### Text Files

 Find a .txt file on Project Gutenberg to download using request.urlopen().

In [7]:
import nltk

In [42]:
from urllib import request
url = "http://www.gutenberg.org/files/43/43-0.txt"
response = request.urlopen(url)
print(response)
raw = response.read().decode('utf-8-sig')
print(type(raw))
raw[:75]

<http.client.HTTPResponse object at 0x1a13a62860>
<class 'str'>


'\r\nThe Project Gutenberg EBook of The Strange Case Of Dr.
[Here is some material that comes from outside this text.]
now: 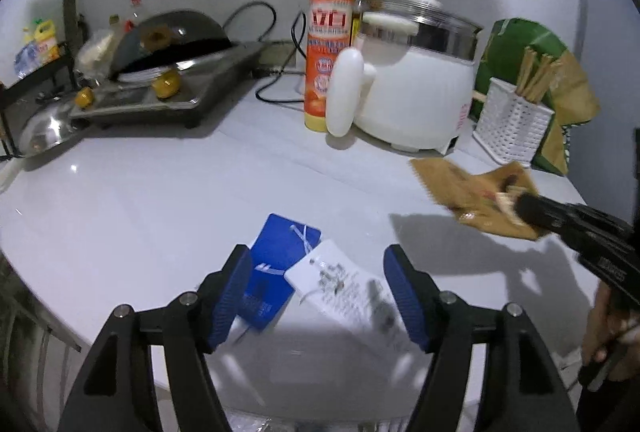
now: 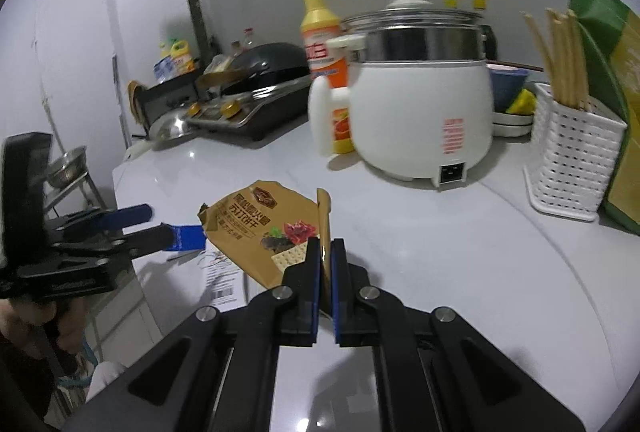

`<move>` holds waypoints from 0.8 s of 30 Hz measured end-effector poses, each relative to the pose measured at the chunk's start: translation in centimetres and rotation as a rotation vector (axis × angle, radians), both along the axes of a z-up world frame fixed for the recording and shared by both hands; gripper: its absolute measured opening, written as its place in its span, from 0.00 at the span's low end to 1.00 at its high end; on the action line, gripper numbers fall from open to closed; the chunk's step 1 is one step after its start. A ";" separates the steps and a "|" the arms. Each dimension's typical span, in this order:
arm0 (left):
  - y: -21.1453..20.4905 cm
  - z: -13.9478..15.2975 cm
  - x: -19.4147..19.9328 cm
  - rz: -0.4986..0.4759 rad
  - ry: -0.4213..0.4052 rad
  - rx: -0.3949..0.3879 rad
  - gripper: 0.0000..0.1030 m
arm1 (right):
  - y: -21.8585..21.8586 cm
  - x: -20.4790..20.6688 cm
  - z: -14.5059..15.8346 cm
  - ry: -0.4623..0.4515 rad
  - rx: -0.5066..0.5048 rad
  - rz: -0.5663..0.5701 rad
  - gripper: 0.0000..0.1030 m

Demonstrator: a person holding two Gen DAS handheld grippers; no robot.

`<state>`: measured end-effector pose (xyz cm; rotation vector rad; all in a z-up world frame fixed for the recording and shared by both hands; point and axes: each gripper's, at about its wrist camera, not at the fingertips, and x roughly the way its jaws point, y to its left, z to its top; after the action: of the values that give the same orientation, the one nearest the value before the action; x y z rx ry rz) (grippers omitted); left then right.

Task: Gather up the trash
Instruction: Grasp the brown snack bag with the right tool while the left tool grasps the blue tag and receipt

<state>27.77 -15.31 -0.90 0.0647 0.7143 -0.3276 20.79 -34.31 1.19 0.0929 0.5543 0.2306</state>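
Two pieces of trash remain flat on the white counter (image 1: 160,191) — a blue card (image 1: 276,264) and a white tag (image 1: 340,288), overlapping at lower centre of the left view. Both lie directly ahead of the left gripper (image 1: 318,292), whose jaws stand apart and straddle them; long axes run diagonally, toward upper right. Right gripper (image 2: 325,264) is clamped on a brown cracker wrapper (image 2: 260,228), lifted clear — so the left is nearer.
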 end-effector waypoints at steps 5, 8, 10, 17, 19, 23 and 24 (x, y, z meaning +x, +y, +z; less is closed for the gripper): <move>-1.8 -2.5 2.9 0.010 0.076 0.084 0.67 | -1.6 -0.4 0.0 -0.014 0.042 -0.017 0.04; -1.9 -3.7 3.2 0.010 0.104 0.098 0.55 | -2.3 -0.6 -0.1 -0.015 0.055 -0.017 0.04; -2.1 -3.8 2.8 0.001 0.087 0.105 0.44 | -2.5 -0.8 -0.2 -0.016 0.060 -0.016 0.04; -2.1 -3.7 1.9 0.003 0.059 0.129 0.08 | -2.8 -0.8 -0.5 -0.021 0.071 -0.024 0.04; -2.0 -3.5 1.6 0.002 0.050 0.133 0.07 | -2.7 -0.9 -0.4 -0.023 0.070 -0.023 0.04; -1.8 -2.2 0.6 0.002 0.000 0.136 0.07 | -2.3 -1.3 -0.2 -0.032 0.066 -0.022 0.04; -1.8 -1.7 0.2 0.000 -0.015 0.136 0.07 | -2.1 -1.4 0.0 -0.035 0.064 -0.021 0.04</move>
<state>27.95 -17.07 -2.64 0.1955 0.7212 -0.2785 19.37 -36.45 1.17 0.1561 0.5113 0.2287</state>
Jekyll And Mr.\r\nHy'

Read in the text file and use word_tokenize to create a list of the word tokens.

In [43]:
from nltk import word_tokenize 
tokens = word_tokenize(raw)
print(type(tokens))
tokens[:15]

<class 'list'>


['The',
 'Project',
 'Gutenberg',
 'EBook',
 'of',
 'The',
 'Strange',
 'Case',
 'Of',
 'Dr.',
 'Jekyll',
 'And',
 'Mr.',
 'Hyde',
 ',']

 Find the points in the book that contain the Project Gutenberg information and remove that text.

In [64]:
# remove 'Project Gutenberg' from text
print('Text before deleting:',raw[:50])
word = 'project gutenberg'
word_len = len(word)
print('Pattern to be removed:',word)
start_idx = 0
count = 0
raw_clean = raw

while start_idx != -1:
    start_idx = raw_clean.lower().find(word)
    raw_clean = raw_clean[:start_idx] + raw_clean[start_idx+word_len:]
    count += 1
print('Patterns deleted:',count)
print('Text after deleting:',raw_clean[:50])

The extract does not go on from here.